Review the listing and copy each line that holds the word "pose".

Data to process Block Start

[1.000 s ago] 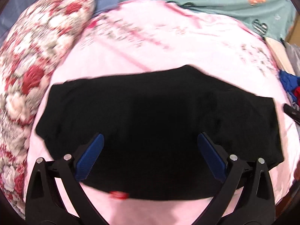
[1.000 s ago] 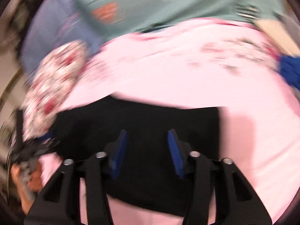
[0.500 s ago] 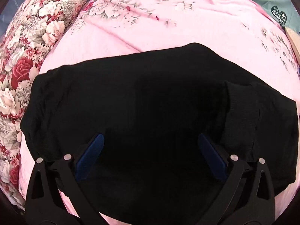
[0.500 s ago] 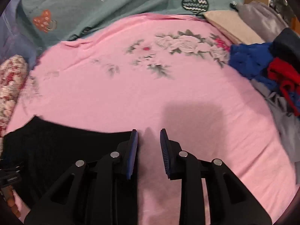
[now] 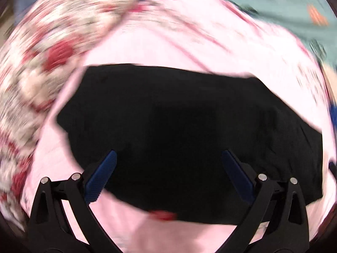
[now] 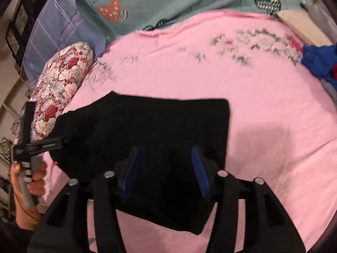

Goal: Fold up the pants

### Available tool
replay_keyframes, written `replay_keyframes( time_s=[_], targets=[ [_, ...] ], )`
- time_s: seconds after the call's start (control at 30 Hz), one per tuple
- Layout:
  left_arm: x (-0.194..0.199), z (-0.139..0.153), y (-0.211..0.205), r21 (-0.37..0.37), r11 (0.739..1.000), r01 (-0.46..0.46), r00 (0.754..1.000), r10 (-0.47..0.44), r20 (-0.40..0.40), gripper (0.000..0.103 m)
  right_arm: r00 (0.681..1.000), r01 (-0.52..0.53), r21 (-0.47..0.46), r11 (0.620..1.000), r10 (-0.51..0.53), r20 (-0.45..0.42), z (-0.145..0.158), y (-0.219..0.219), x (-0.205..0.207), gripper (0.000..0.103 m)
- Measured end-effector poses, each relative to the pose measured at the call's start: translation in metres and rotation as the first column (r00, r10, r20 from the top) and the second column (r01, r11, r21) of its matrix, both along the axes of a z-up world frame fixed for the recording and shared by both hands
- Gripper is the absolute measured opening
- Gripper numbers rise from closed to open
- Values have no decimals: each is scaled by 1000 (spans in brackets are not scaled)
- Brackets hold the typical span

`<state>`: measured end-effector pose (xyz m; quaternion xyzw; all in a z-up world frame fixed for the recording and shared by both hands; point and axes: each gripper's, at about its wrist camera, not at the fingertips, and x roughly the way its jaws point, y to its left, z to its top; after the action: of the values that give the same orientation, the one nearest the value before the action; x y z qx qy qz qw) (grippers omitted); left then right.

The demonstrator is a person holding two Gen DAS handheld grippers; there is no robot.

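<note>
In the right wrist view, a floral bolster (image 6: 61, 88) is seen at nine o'clock and a blue garment pile (image 6: 320, 63) at three o'clock on the pink bed sheet (image 6: 273, 109). The black pants (image 6: 147, 130), folded into a flat matte block, lie centrally, long axis nine to three. The left tool (image 5: 167, 175) is spread wide, holding nothing. The right tool (image 6: 165, 172) is opening, unclamped, over the pants.
</note>
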<state>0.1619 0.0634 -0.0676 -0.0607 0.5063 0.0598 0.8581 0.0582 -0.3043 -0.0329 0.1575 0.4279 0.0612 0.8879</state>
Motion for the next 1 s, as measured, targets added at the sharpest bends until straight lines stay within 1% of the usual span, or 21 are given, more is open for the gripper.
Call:
replay_keyframes(
  time_s=[0.03,0.1,0.17,0.23,0.3,0.37,0.4,0.43,0.47,0.5,0.6,0.7,0.73,0.77,0.8,0.83,0.9,0.93,0.97,1.0],
  targets=[
    [-6,2,24,-26,996,-89,996,89,19,101,1000,1,-2,1000,-1,4,1,2,0,55],
    [-14,0,56,-72,982,-176,984,178,22,101,1000,-2,25,1000,2,11,1,6,1,55],
    [-20,-6,86,-123,966,-227,974,228,-12,101,1000,0,42,999,0,15,0,13,1,55],
    [-27,-15,112,-194,941,-277,961,274,-42,100,1000,-6,29,1000,6,7,-1,19,4,55],
    [-29,-23,126,-230,926,-298,955,290,-70,99,1000,-14,14,1000,14,-2,-1,26,8,55],
    [-24,-32,133,-293,912,-288,958,269,-103,89,1000,-17,14,1000,17,-11,-3,30,12,55],
    [-21,-36,134,-317,906,-279,960,254,-119,80,1000,-17,12,1000,18,-14,-5,33,14,55],
    [-18,-36,135,-309,910,-275,961,252,-112,73,1000,-20,11,1000,20,-18,-6,37,17,55],
    [-13,-36,132,-318,913,-255,967,233,-107,67,999,-25,12,1000,25,-23,-7,42,21,55],
    [-6,-39,129,-337,910,-242,970,213,-121,65,999,-30,15,999,30,-24,-7,45,23,55],
    [8,-40,131,-346,908,-235,972,207,-116,65,998,-57,16,998,57,-20,-6,59,28,55],
    [23,-42,130,-338,911,-236,971,206,-121,64,997,-75,3,997,75,-18,-5,67,28,55],
    [29,-43,129,-322,917,-236,971,207,-124,60,997,-75,2,997,75,-18,-6,67,28,55],
    [31,-42,127,-289,926,-242,968,212,-131,51,997,-71,4,998,71,-19,-6,66,27,55],
    [35,-42,123,-289,932,-221,973,188,-137,22,998,-65,11,998,66,-20,-7,65,26,55],
    [35,-39,120,-287,935,-208,975,175,-139,18,998,-61,17,998,61,-21,-7,63,25,55],
    [28,-22,107,-203,962,-185,981,168,-100,11,999,-50,30,998,51,-16,-7,59,21,55],
    [25,-12,97,-175,972,-159,986,148,-72,9,999,-48,35,998,49,-12,-7,57,19,55],
    [20,3,82,-158,981,-112,994,108,-31,9,999,-46,39,998,46,-7,-6,54,16,55],
    [18,14,70,-153,985,-76,997,75,-9,9,999,-41,41,998,41,0,-5,51,13,55]
  ],
)
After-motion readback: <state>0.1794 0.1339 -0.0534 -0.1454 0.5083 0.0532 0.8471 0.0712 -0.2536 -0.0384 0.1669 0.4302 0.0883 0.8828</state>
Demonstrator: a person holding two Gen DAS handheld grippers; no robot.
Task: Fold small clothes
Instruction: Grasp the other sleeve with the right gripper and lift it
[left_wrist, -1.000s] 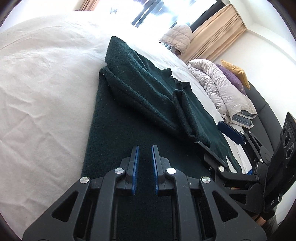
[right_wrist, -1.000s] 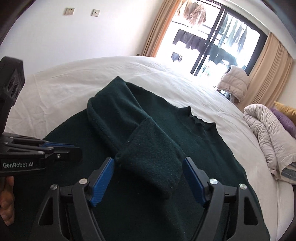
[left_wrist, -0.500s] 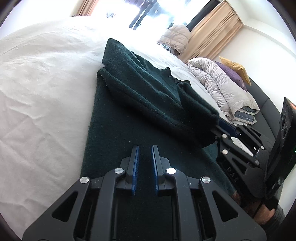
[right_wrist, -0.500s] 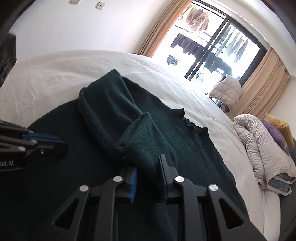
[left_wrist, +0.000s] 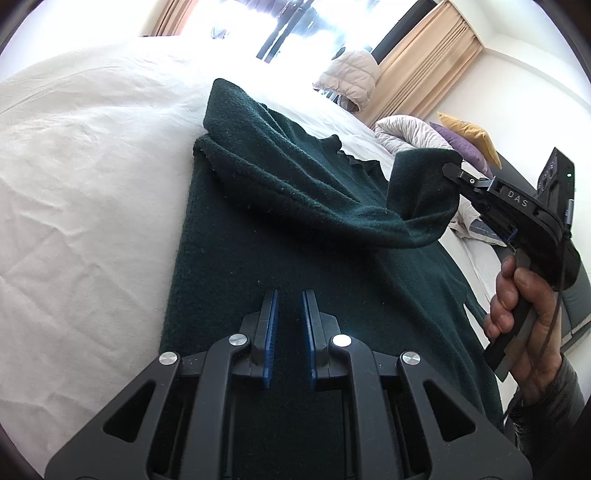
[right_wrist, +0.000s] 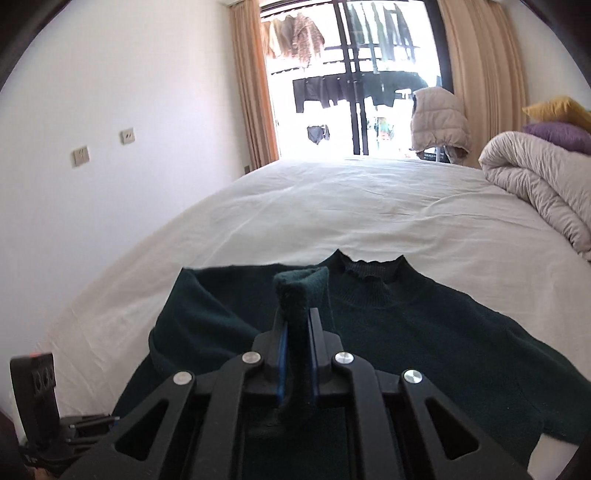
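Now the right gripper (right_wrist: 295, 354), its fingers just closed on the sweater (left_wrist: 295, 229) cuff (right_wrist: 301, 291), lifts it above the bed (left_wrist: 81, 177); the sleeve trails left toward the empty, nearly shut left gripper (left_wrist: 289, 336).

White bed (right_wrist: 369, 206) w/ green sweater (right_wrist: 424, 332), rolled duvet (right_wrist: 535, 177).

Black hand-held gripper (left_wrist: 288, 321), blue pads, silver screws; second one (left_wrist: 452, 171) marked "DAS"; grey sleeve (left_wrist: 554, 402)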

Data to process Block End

* [Answer below]:
- Measured end-effector poses, each relative to the pose measured at the call's start: translation in metres and rotation as the first column (r00, r10, r20 from the top) and the second column (r01, r11, r21) of its matrix, both along the axes of a z-up world frame fixed for the recording and shared by both hands
`<state>`: measured end-effector pose (xyz m; quaternion xyzw; all in a z-up world frame fixed for the recording and shared by both hands; point and axes: each gripper's, at about its wrist camera, not at the fingertips, and x roughly the way its jaws point, y to its left, z to its top; after the action: of the values that give the same orientation, the one nearest the value before the action; x y z qx qy qz qw) (grippers omitted); left then right.

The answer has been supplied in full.